EXERCISE OBJECTIVE —
Give again only those lines from the start of the entries through the line holding "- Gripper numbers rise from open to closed", leaving them as they are.

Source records
============================================================
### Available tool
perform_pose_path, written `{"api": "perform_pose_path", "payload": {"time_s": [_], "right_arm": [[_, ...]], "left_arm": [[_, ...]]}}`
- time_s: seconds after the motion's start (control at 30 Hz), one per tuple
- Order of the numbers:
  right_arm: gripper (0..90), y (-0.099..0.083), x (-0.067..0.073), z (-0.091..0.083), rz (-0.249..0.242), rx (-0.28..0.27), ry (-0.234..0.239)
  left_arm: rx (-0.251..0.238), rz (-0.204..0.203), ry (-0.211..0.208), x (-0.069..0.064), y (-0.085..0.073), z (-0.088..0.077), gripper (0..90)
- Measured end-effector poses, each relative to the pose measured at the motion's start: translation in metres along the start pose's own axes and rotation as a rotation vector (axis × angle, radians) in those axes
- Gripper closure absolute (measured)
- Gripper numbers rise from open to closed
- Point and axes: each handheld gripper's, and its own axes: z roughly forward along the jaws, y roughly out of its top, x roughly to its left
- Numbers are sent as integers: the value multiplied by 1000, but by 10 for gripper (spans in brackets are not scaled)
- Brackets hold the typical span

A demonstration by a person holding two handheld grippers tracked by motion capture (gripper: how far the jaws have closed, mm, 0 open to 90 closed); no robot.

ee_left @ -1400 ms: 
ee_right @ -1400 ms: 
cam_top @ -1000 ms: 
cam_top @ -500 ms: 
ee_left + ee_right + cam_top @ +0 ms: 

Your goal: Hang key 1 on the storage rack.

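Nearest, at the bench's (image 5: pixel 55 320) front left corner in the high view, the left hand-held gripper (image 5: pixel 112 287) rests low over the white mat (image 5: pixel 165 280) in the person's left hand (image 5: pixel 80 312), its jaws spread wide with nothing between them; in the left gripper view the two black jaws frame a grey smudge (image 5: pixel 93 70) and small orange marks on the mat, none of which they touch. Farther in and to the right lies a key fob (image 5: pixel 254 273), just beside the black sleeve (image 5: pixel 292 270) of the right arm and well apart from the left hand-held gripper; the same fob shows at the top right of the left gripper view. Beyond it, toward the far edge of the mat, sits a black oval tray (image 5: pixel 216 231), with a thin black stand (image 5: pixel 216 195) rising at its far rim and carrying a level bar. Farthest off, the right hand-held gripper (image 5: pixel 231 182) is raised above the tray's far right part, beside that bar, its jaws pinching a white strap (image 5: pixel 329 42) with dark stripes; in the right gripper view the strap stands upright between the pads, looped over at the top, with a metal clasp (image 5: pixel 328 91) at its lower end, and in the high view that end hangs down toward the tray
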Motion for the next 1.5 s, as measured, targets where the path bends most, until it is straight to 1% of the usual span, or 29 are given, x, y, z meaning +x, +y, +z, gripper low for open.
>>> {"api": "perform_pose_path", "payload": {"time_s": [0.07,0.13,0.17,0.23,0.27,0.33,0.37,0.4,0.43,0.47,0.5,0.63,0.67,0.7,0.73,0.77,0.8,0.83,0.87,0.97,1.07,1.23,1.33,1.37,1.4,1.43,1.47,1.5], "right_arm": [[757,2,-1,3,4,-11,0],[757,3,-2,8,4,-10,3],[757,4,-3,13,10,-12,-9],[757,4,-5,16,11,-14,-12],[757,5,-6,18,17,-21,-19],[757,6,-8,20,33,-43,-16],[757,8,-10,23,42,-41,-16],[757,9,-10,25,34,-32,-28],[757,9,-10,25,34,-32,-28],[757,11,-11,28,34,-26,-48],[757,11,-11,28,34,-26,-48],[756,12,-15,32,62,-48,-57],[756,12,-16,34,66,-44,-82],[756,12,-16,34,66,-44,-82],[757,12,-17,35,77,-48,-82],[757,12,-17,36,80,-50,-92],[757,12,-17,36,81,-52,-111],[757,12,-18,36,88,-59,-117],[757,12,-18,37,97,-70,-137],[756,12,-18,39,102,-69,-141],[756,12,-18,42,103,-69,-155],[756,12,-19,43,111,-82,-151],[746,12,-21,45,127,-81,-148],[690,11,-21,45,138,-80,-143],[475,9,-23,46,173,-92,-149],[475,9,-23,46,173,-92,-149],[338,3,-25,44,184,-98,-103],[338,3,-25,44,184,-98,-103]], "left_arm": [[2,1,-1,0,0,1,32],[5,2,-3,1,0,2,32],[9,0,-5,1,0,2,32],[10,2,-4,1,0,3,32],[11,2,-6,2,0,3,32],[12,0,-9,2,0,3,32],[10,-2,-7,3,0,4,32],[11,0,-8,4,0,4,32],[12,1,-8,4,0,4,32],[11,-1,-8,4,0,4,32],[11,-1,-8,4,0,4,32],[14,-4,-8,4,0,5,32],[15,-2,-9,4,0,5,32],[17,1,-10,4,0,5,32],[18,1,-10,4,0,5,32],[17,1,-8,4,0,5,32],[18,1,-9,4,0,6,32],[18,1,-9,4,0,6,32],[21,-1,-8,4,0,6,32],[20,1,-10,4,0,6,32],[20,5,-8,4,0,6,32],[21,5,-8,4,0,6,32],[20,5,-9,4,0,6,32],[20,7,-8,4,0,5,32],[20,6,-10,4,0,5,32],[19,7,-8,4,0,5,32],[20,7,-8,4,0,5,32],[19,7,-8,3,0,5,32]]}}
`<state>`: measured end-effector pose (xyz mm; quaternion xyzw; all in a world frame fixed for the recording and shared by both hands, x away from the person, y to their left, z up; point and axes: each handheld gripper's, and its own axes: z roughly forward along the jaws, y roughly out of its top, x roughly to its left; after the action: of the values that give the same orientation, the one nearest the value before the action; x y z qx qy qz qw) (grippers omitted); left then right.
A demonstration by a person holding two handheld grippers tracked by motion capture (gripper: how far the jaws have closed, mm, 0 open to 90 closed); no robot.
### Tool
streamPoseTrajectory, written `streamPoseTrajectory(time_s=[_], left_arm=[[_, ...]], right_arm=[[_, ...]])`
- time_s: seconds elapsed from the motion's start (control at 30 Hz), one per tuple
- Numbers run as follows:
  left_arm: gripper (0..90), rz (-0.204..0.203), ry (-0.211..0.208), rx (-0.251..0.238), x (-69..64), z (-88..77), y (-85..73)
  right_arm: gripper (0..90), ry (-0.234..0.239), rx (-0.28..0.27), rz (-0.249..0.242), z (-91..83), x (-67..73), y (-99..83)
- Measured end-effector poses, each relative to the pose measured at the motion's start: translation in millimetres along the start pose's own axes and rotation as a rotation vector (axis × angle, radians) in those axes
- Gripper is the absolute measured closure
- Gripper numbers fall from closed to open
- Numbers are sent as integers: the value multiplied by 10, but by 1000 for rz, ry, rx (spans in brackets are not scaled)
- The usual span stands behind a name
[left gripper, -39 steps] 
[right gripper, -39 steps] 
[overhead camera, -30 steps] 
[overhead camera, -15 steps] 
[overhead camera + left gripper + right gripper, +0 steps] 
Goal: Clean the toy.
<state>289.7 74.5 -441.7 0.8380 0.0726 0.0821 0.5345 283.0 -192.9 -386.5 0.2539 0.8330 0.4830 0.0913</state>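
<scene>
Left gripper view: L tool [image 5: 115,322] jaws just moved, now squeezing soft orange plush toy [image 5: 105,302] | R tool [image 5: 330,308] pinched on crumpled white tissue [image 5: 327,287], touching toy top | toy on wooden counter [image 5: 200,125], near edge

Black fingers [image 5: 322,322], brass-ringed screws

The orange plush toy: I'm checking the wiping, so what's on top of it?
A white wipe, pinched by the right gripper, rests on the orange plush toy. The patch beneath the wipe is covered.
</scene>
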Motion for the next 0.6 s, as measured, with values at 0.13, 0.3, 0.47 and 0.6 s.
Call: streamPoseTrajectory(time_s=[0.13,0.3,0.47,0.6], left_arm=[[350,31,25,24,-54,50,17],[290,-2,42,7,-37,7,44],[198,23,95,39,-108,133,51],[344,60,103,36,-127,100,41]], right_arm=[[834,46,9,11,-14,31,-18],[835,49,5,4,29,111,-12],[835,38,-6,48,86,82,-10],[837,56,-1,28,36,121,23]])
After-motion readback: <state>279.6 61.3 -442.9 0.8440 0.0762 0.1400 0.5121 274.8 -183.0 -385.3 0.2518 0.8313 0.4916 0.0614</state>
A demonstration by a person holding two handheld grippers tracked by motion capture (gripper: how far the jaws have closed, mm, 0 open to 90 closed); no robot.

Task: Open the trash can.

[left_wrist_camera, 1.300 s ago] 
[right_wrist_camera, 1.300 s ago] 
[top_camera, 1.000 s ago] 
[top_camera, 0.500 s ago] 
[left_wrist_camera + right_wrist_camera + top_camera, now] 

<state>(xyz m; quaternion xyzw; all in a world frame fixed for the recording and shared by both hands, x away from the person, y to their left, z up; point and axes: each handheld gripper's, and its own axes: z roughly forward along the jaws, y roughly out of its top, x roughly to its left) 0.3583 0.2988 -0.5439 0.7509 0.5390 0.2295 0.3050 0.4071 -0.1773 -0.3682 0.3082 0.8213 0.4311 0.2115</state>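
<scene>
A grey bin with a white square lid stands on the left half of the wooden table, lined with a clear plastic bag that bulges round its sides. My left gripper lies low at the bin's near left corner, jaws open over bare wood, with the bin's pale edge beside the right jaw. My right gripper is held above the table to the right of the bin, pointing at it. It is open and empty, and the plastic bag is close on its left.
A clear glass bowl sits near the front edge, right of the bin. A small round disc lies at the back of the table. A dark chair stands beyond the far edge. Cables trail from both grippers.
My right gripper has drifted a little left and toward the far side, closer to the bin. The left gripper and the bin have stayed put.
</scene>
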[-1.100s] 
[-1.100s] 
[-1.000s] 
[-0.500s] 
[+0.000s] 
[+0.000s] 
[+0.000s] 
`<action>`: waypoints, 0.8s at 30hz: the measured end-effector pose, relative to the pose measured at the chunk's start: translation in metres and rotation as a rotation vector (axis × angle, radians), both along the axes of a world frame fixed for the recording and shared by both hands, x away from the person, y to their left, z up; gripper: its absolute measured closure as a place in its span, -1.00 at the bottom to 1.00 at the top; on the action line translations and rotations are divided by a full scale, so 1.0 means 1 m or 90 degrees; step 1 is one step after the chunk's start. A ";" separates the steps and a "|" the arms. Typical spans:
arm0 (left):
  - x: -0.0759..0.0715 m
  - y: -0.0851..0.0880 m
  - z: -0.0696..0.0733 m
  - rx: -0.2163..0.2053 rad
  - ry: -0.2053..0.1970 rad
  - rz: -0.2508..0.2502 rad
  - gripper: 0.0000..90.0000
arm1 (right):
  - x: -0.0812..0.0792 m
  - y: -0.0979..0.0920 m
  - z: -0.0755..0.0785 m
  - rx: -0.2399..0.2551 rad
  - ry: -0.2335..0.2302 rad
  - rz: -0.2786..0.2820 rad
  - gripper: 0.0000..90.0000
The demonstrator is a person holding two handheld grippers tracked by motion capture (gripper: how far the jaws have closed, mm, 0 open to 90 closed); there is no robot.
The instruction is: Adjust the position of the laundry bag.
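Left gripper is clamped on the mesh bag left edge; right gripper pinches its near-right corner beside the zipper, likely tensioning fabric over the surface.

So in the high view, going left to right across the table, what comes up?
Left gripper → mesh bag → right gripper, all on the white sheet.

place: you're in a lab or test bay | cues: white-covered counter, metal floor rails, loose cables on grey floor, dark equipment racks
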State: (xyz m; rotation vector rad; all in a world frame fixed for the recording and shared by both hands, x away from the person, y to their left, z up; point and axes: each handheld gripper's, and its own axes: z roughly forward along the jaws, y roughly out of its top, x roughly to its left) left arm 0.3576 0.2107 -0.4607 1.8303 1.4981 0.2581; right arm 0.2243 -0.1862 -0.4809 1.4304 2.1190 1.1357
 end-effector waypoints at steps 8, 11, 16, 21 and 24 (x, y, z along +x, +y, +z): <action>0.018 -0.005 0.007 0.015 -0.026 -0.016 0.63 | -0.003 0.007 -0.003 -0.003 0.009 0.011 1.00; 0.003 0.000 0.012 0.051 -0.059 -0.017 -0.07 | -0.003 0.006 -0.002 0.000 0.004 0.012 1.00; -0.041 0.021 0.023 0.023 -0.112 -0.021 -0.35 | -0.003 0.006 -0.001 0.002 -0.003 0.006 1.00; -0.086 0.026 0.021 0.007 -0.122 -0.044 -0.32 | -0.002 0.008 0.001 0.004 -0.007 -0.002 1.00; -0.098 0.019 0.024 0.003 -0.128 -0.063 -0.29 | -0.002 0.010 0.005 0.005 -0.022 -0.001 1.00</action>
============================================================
SOLUTION TO THIS PROBLEM —
### Available tool
perform_pose_path, written `{"api": "perform_pose_path", "payload": {"time_s": [_], "right_arm": [[_, ...]], "left_arm": [[_, ...]]}}`
- time_s: seconds after the motion's start (control at 30 Hz), one per tuple
- Order of the numbers:
  right_arm: gripper (0..90), y (-0.099..0.083), x (-0.067..0.073), z (-0.091..0.083), rz (-0.249..0.242), rx (-0.28..0.27), ry (-0.234..0.239)
  left_arm: rx (-0.251..0.238), rz (-0.204..0.203), ry (-0.211..0.208), x (-0.069..0.064), y (-0.085..0.073), z (-0.088..0.077), gripper (0..90)
- Measured end-effector poses, each relative to the pose measured at the motion's start: translation in metres along the start pose's own axes and rotation as a rotation vector (axis × angle, radians) in those axes
- Gripper closure absolute (measured)
- Gripper numbers rise from open to closed

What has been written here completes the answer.